Para bem celebrar essa semana, que acontece entre os dias 5 e 12 de junho, cabe refletir sobre as motivações que levam a uma atitude ecumênica hoje. Inspirados no Evangelho de São João (17, 21) “que todos sejam um”, como motivação, parte-se do princípio de que o ecumenismo é, antes de mais nada, uma atitude de fé: sem fé não há uma prática ecumênica consistente. E mais, só existe busca de reconciliação onde existe desarmonia.
Para que aconteça o ecumenismo, hodiernamente são necessárias três atitudes motivacionais fundamentais e também de conversão: a) do coração (ecumenismo da caridade); b) da inteligência (diálogo doutrinal); c) confessional (atos eclesiais de reconciliação).
Ser ecumênico não é ser um expositor de ideias, trata-se de um espírito dialogal (interpretação de si e escuta do outro), da formação de uma cosmovisão ética, formando uma vida de comunhão.
Pode-se dizer que é urgente, hoje, para que aconteça um verdadeiro diálogo (caminhar juntos na verdade), convicção acerca dele (serviço à Igreja para que realize sua natureza de comunhão), conhecer a história e a doutrina dos irmãos na fé em outras igrejas, rever o pensamento teológico, a espiritualidade, a ação pastoral, estar em sintonia com o movimento ecumênico…
Navegando pela história, percebem-se dificuldades de longas datas.
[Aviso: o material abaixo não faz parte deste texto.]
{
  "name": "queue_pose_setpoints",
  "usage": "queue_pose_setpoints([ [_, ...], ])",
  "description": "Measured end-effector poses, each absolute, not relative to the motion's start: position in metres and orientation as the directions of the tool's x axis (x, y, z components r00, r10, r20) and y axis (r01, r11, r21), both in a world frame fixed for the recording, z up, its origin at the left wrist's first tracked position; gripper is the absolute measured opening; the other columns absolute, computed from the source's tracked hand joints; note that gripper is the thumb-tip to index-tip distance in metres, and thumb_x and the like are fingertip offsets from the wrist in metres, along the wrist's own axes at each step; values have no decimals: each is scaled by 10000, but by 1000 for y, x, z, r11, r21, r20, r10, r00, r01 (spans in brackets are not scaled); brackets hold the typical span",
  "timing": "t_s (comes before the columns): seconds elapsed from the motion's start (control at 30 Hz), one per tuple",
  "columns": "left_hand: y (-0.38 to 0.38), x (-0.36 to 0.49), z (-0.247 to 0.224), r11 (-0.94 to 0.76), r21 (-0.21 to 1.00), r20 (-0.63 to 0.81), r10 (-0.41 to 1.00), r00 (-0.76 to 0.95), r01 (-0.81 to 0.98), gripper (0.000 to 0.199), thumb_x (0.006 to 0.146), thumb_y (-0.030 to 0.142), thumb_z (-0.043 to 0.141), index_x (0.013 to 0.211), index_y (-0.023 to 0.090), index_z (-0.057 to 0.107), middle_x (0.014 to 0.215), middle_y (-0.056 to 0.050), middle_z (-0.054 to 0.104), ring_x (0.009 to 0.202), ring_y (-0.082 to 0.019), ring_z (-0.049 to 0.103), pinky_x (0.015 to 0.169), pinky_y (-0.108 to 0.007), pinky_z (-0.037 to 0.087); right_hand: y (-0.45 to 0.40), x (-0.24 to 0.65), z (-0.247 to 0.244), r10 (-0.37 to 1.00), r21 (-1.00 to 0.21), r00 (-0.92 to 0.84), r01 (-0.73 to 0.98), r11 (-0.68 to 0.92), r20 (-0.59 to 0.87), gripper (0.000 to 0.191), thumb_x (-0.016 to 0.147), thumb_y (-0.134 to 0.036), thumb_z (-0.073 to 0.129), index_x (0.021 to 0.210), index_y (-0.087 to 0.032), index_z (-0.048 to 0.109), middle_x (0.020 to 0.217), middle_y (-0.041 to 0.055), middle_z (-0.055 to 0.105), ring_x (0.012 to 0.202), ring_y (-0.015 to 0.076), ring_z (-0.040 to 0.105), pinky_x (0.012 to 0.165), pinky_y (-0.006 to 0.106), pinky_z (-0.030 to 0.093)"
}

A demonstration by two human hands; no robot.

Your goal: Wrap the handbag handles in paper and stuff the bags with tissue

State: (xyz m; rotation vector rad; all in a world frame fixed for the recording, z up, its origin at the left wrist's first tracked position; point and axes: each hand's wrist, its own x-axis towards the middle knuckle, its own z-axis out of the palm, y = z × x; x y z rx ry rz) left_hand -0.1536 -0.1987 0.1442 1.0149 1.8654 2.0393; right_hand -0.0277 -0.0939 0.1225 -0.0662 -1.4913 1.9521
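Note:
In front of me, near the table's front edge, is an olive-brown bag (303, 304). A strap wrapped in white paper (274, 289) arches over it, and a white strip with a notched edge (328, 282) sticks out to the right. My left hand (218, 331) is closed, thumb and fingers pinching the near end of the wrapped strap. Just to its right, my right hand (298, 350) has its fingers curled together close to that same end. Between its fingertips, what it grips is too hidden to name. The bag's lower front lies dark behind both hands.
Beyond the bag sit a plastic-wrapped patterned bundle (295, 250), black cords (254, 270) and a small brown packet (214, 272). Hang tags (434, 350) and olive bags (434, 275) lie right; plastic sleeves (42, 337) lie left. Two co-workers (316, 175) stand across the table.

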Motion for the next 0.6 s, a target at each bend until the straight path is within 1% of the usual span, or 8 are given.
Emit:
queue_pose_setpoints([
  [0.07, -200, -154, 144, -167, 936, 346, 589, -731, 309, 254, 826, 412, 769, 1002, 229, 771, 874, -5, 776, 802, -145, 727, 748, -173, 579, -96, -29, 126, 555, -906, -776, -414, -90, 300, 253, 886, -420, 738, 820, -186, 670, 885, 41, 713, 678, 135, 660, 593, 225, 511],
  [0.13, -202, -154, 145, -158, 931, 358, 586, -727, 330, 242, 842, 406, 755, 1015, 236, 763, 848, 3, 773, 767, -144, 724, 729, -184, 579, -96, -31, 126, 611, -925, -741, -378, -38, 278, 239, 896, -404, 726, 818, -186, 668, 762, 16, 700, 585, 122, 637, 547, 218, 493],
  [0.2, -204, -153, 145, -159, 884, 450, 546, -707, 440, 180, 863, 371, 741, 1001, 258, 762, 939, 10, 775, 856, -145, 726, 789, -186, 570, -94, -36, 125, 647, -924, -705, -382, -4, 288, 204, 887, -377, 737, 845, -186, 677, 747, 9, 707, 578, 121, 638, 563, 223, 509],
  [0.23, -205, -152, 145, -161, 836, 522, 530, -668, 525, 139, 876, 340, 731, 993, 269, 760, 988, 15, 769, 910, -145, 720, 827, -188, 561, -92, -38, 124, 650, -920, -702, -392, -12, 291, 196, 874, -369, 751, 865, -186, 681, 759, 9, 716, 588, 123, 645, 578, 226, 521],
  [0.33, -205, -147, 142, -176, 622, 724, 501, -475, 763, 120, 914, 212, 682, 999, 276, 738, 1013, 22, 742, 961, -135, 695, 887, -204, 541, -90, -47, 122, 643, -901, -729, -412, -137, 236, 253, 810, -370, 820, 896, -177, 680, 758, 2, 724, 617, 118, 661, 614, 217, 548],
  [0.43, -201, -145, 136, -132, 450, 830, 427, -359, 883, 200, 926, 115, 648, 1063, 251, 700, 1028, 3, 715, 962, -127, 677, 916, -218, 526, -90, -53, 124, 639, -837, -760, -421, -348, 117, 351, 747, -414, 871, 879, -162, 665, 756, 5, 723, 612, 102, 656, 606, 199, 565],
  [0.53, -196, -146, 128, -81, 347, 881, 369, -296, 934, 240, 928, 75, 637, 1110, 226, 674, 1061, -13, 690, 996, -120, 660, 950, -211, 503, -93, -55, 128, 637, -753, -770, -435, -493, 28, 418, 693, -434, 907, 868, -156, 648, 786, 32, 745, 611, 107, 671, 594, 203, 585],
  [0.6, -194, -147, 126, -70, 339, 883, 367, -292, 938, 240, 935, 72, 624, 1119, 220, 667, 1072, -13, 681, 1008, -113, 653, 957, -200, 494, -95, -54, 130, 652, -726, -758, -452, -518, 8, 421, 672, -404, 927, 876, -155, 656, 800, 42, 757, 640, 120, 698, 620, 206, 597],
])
A primeira grande divisão foi no século 5, quando os Patriarcados de Alexandria, Antioquia e Jerusalém não aceitaram as decisões do Concílio de Calcedônia (451). Depois, no século 9, a crise do Patriarca Fócio aparece quando ele, junto com os teólogos, opõe-se à inclusão do Filioque no Credo e, principalmente, rejeitando a interferência romana na eleição patriarcal. No ano 1054, se dá a ruptura definitiva entre as igreja do oriente e do ocidente. Essa se deu, basicamente, por diferença na autoridade. Num gesto bastante marcante, no encontro em 1965, Paulo 6º e Atenágoras 1º de Constantinopla retiraram as sentenças de excomunhão.
Passos significativos foram sendo dados ao longo da história: reflexão teológica, espiritualidade e organismos fizeram com que o Concílio Vaticano II traçasse caminhos de como fazer o ecumenismo (renovação, oração, conhecimento mútuo, formação, modos de exprimir a doutrina, cooperação…).
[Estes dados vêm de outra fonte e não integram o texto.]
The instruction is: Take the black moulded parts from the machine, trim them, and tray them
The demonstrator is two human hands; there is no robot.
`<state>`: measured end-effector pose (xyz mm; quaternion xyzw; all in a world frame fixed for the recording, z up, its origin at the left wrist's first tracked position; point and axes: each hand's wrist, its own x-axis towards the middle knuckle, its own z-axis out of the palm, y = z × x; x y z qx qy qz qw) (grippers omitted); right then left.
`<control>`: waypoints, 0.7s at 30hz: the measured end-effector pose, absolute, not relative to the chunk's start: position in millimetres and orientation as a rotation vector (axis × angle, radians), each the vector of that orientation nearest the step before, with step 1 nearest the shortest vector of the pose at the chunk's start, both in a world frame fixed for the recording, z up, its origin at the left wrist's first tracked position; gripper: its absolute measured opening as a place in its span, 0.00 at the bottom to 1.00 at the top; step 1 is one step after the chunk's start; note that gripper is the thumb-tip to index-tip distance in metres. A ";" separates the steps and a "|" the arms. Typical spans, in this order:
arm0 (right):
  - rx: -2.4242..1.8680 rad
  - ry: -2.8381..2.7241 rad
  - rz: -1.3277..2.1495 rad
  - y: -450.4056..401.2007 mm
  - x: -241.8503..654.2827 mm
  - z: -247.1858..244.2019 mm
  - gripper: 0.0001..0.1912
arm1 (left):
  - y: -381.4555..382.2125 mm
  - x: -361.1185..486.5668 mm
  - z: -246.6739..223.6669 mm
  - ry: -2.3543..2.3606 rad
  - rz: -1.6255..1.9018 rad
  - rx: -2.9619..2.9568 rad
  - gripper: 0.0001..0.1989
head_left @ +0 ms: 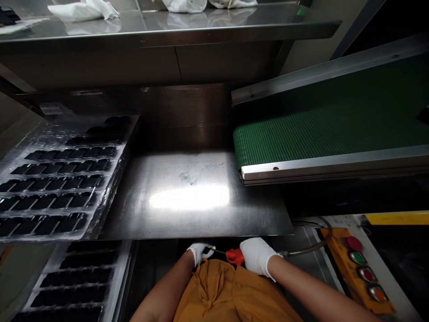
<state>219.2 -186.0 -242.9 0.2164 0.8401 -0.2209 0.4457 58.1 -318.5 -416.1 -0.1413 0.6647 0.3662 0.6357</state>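
Note:
My right hand [257, 256], in a white glove, is closed around a red-orange air blow gun [235, 256] just below the near edge of the steel table [194, 223]. The gun's thin nozzle [217, 251] points left toward my left hand [201, 252]. That hand, also gloved in white, has its fingers curled. A small dark piece seems to lie in them, too dark to make out. A grey hose [311, 249] runs from beside my right wrist toward the right.
Stacked clear trays [72, 179] of black parts stand at left, with more trays [77, 277] lower down. A green conveyor belt [321, 120] slopes up at right. Near it is an orange button box [358, 273]. A steel shelf [201, 33] with white cloths or bags [83, 10] spans the back.

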 end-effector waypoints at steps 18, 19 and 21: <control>0.594 2.079 -0.495 -180.6 225.4 -243.8 0.15 | -323.8 57.7 -399.4 1.666 0.423 0.228 0.07; 0.586 2.076 -0.496 -180.1 225.0 -241.7 0.15 | -323.1 56.2 -399.7 1.683 0.374 0.288 0.07; 0.551 2.078 -0.529 -179.5 224.4 -238.0 0.16 | -320.5 55.6 -401.0 1.712 0.266 0.416 0.08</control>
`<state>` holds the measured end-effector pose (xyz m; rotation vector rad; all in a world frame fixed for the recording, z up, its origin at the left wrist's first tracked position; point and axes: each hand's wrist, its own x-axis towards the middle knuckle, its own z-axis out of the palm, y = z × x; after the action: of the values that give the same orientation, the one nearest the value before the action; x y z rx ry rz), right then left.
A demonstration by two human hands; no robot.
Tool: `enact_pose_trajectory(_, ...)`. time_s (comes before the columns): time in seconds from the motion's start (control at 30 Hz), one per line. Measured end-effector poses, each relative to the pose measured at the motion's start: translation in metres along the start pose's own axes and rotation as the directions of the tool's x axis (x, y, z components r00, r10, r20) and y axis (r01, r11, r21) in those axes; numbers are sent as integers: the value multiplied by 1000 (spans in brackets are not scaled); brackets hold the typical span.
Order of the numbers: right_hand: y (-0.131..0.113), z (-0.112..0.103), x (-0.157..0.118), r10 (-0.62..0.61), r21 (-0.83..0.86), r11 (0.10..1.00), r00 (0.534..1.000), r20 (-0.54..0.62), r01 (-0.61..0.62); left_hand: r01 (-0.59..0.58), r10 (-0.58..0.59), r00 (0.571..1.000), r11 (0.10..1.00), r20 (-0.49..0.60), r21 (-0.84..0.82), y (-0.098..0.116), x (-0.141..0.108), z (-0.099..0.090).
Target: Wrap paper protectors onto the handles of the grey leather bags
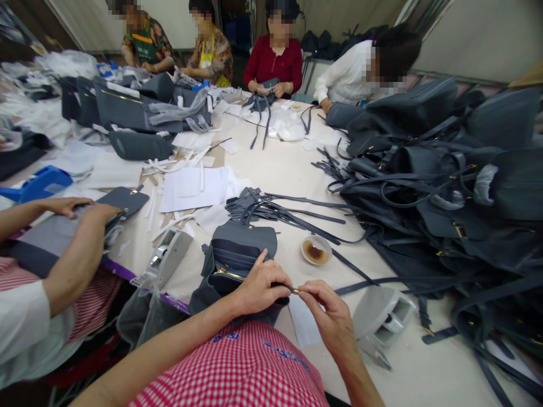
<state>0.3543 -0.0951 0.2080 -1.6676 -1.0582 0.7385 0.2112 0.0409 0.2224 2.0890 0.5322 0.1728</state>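
A dark blue-grey handbag lies with its flap up at the table's front edge, a gold zipper showing in its opening. My left hand rests over the bag's right side, thumb and fingers pinching a dark narrow leather piece. At its end is a small gold metal fitting, which the fingertips of my right hand pinch from the right. Whether this piece joins the bag is hidden by my left hand. Just beyond my hands sits a small white dish with brown liquid.
Grey tape dispensers stand left and right of me. Loose dark straps lie ahead. A large pile of dark bags fills the right side. A co-worker's hands handle a bag at left; several people sit across the table.
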Motion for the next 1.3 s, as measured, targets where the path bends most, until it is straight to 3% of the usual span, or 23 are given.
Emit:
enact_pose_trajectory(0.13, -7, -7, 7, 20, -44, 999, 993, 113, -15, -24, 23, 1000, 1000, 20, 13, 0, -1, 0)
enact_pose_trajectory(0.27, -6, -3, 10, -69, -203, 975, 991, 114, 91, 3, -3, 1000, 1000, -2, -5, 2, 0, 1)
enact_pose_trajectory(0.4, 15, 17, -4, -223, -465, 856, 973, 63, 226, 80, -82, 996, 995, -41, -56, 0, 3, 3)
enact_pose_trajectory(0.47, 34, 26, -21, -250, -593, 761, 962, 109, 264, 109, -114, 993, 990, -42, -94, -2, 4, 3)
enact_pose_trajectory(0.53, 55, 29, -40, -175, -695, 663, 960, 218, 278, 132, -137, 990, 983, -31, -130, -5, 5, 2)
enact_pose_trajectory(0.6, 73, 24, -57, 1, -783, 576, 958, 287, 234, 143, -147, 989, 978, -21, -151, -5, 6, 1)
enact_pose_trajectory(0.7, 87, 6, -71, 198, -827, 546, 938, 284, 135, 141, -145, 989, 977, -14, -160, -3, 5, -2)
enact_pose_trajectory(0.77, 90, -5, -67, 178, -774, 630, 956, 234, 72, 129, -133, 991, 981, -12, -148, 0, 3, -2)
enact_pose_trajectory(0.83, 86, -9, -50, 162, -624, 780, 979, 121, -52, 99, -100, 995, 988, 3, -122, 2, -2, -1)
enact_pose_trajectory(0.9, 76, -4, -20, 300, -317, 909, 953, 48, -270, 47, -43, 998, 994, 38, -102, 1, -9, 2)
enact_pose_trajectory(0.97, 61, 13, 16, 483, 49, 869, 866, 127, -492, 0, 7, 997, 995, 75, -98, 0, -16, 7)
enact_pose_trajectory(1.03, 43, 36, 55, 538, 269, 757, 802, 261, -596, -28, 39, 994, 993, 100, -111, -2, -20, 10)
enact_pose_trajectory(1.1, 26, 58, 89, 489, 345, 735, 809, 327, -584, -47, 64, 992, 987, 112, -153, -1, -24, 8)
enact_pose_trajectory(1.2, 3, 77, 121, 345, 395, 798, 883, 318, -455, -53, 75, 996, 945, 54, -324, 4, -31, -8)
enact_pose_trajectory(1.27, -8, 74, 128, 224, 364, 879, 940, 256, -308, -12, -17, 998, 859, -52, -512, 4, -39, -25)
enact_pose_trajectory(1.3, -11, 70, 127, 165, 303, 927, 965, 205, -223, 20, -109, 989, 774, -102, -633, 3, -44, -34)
Hoje, o ecumenismo no Brasil é fato e alguns resultados já são colhidos, como o reconhecimento entre as igrejas em diálogo, reconhecendo-se como rosto de irmãos. São diferentes, mas da família cristã. A fraternidade foi reencontrada e também o respeito mútuo, voltando-se a valorizar o outro. Também o reconhecimento mútuo do batismo demonstra fortemente a convergência na doutrina cristã entre as Igrejas. Destacam-se também como frutos a espiritualidade comum entre as igrejas e o mútuo apreço entre as lideranças maiores dessas.
Por fim, vale dizer que “A doutrina divide, a ação une” e o Movimento (dinamismo) Ecumênico é fruto do Espírito Santo, ou seja, é também uma necessidade da igreja e não gosto ou opção pessoal.